Additionally, the 3-band EQ allows you to tailor your distortion tone to help achieve the sounds inside your brain.
Price: $99.99 new
- Dual-gain circuitry creates amazing-sounding distortion
- Crazy-long sustain and heavy mids and lows
- 3-band EQ with plenty of tone-shaping options
- Designed with hard rock and metal guitarists in mind
Nickname: The Nasty Rat
The original RAT was created in basement of ProCo’s Kalamazoo, Michigan location in the late 70’s. By the early 80’s, it became a favorite among rock legends. Used by artists ranging in style from Andy Summers to Kurt Cobain, the RAT definitely holds its place in rock history!
The ProCo RAT 2 let’s you get distortion, sustain, fuzz, and overdrive tones out of one pedal! The RAT’s got your tonal palette covered: warm-fuzzy, crunchy-hairy, and nasty-screaming. Also, the glow-in-the-dark controls for distortion amount, filter cutoff, and volume level help your eyes on dark stages!
Price: $69.99 new
- Great at arena rock rhythm tones and super-sustained leads
- Takes your tone from sparkly clean to warm overdrive
- Use as a boost for solos and get the extra kick you desire
Fuzz – Fuzzy Wuzzy wants some hair on his guitar tone
FUZZ Lightyear at your service! Here are our top picks:
Nickname: H.R. MuffnStuff
One of the holy grails for fuzz pedals is the Electro-Harmonix Big Muff Pi. This baby has been defining rock guitar tone for over 30 years! With it’s smooth, string section-like sustain, the Big Muff Pi can be found on famous records from Hendrix to Santana.

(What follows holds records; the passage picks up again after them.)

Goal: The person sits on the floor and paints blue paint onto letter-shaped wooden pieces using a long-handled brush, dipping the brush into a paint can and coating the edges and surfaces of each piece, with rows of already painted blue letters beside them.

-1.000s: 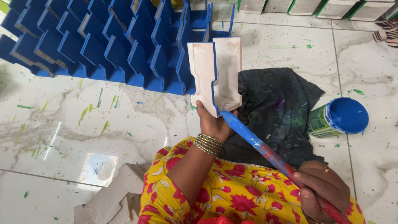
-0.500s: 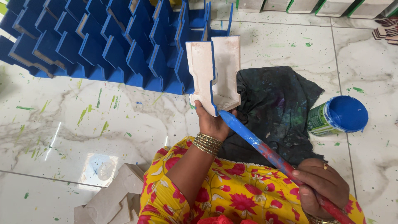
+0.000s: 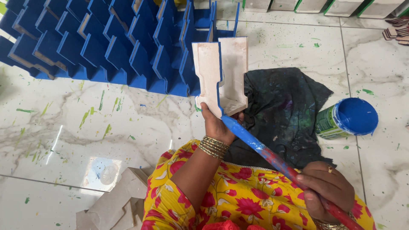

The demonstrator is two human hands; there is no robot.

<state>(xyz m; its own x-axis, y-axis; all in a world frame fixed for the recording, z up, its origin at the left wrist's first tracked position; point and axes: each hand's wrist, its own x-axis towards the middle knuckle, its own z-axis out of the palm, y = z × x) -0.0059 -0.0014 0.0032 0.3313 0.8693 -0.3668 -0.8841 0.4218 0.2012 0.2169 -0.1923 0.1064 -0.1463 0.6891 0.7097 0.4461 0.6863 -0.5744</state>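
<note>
Nearest the camera, a yellow floral sleeve (image 3: 238, 200) fills the lower frame, with unpainted cut pieces (image 3: 115, 208) stacked on the floor (image 3: 85, 140) beside it. The right hand (image 3: 326, 191) is closed around the handle of a brush (image 3: 272, 157), which is coated in blue and red paint and slants up to the left. The left hand (image 3: 217, 125), bangles at the wrist, pinches the bottom of a pale notched piece (image 3: 221, 74) and holds it upright; its inner edge is blue, and the brush tip meets its lower edge. The step in hand looks like edge painting; covering the faces would call for turning the piece. Beyond lie a dark cloth (image 3: 285, 106), an open can of blue paint (image 3: 347, 119), and rows of blue pieces (image 3: 106, 42).
</note>
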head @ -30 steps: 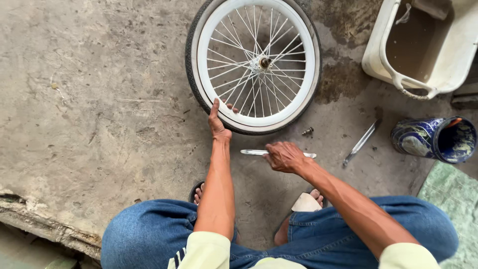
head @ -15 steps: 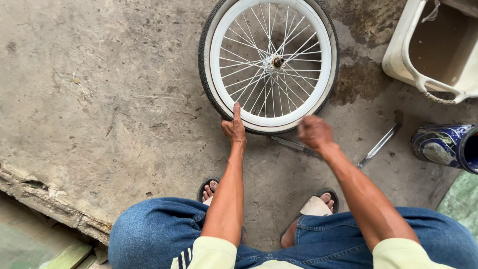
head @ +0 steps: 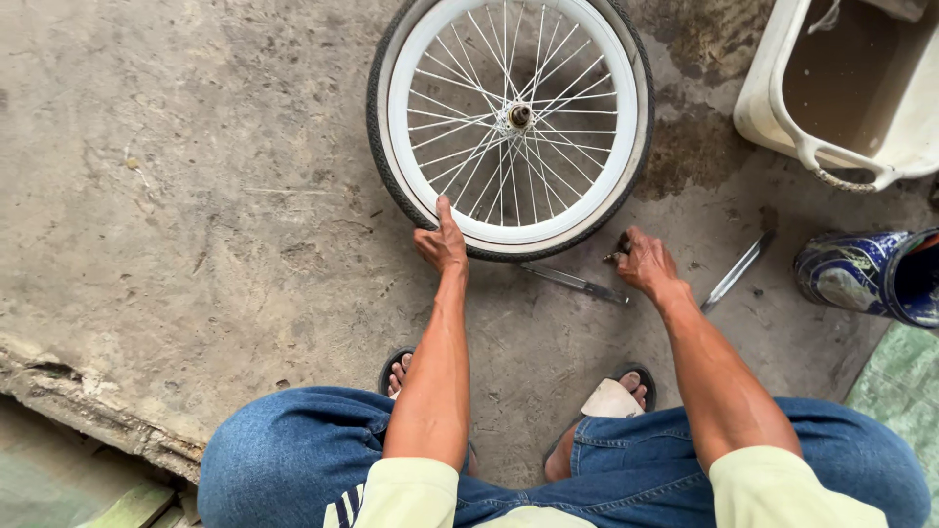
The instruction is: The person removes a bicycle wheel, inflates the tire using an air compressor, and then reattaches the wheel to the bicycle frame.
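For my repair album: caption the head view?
Left hand on wheel rim, right hand at small part on concrete.

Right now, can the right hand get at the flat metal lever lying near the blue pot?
Probably yes: the right hand is on the ground just left of the metal lever, with only bare concrete between them.

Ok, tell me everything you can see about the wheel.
The wheel lies flat on the concrete floor: a white rim, thin metal spokes running to a central hub, and a dark tyre around it. The left hand rests on its near edge, thumb up on the rim. The right hand is beside the tyre, touching or nearly so.
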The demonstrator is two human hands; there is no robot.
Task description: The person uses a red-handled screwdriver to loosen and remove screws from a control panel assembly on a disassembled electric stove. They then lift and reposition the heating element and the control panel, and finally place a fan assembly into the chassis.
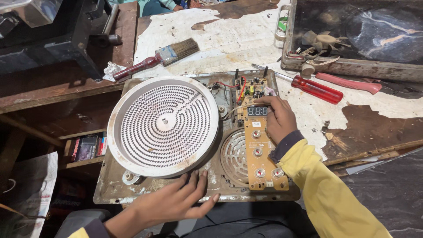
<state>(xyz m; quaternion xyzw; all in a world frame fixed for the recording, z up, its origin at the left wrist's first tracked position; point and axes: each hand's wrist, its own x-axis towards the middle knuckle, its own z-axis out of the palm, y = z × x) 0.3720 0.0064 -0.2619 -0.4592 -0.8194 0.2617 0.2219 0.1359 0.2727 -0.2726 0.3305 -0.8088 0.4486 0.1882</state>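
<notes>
Two hands worked an opened induction cooker base (132, 194) on the surface (246, 39): the left hand (176, 200) lay flat, fingers spread, steadying the base below the round white heating coil (163, 125). The right hand (278, 118) pinched the yellow control board's (261, 154) upper edge, holding it in place beside the coil.

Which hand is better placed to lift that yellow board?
Probably the right hand: its fingers already rest on the yellow circuit board. The left hand lies flat on the metal base.
</notes>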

Having a fuzz pedal like the Big Muff Pi opens up your playing to a world of all new sonic possibilities. So tell your neighbors to fuzz off and make some noise!
Price: $80.40 new
- Volume control
- Sustain control
- Tone control
Nickname: The Double Dragon
We are a big fan of Wampler pedals and this one definitely delivers! The Wampler Velvet Fuzz pedal covers a wide variety of tones, from smooth compressed fuzz to over-the-top screaming fuzz.
The Velvet Fuzz combines two pedals into one, and the big/tight switch toggles between the options. When engaged, the “tight” setting produces fuzz-like distortion while the “big” setting offers that classic compressed fuzz sound.
Also, try dialing back the volume knob on your guitar to give a nice full-bodied rhythm tone.
- Two independent clipping circuits: pure fuzz or a fuzz-like distortion
- True-bypass circuitry
- High-grade film capacitors and resistors for superior sound and response
It’s almost a guarantee: your favorite guitar tones across all genres were created with overdrive, whether on an amp or in a pedal. You will become a successful player in any style when you understand distortion, overdrive, and fuzz. Having the right pedals will get you there!